Oakes was buried in an unmarked grave in St Matthew's Church, Haslington, Cheshire. On 1 February 2018, a headstone was dedicated. It had been paid for by a group of railwaymen and donors to an appeal launched by Heritage Railway magazine.

Awards
For his gallantry in ensuring the safety of his passengers, Oakes was posthumously awarded the George Cross on 19 October 1965.

In February 1966 Oakes was also awarded a bronze Carnegie Hero Medal.
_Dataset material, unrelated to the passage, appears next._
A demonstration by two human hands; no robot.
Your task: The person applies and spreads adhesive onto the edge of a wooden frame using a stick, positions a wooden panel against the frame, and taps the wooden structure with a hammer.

On 19 February 1981, Class 86 electric locomotive no. 86260 was named Driver Wallace Oakes GC. A memorial plaque in the offices above Crewe station reads:
IN COMMEMORATION OF DRIVER W A OAKES, AGED 33 YRS,

WHO THROUGH DEVOTION TO DUTY RECEIVED FATAL BURNS AT WINSFORD
WHILST WORKING THE 2/5 PM EXPRESS CREWE TO CARLISLE ENGINE No 70051
DATE 5th JUNE 1965 FROM HIS FELLOW WORKMATES CREWE MOTIVE POWER DEPT.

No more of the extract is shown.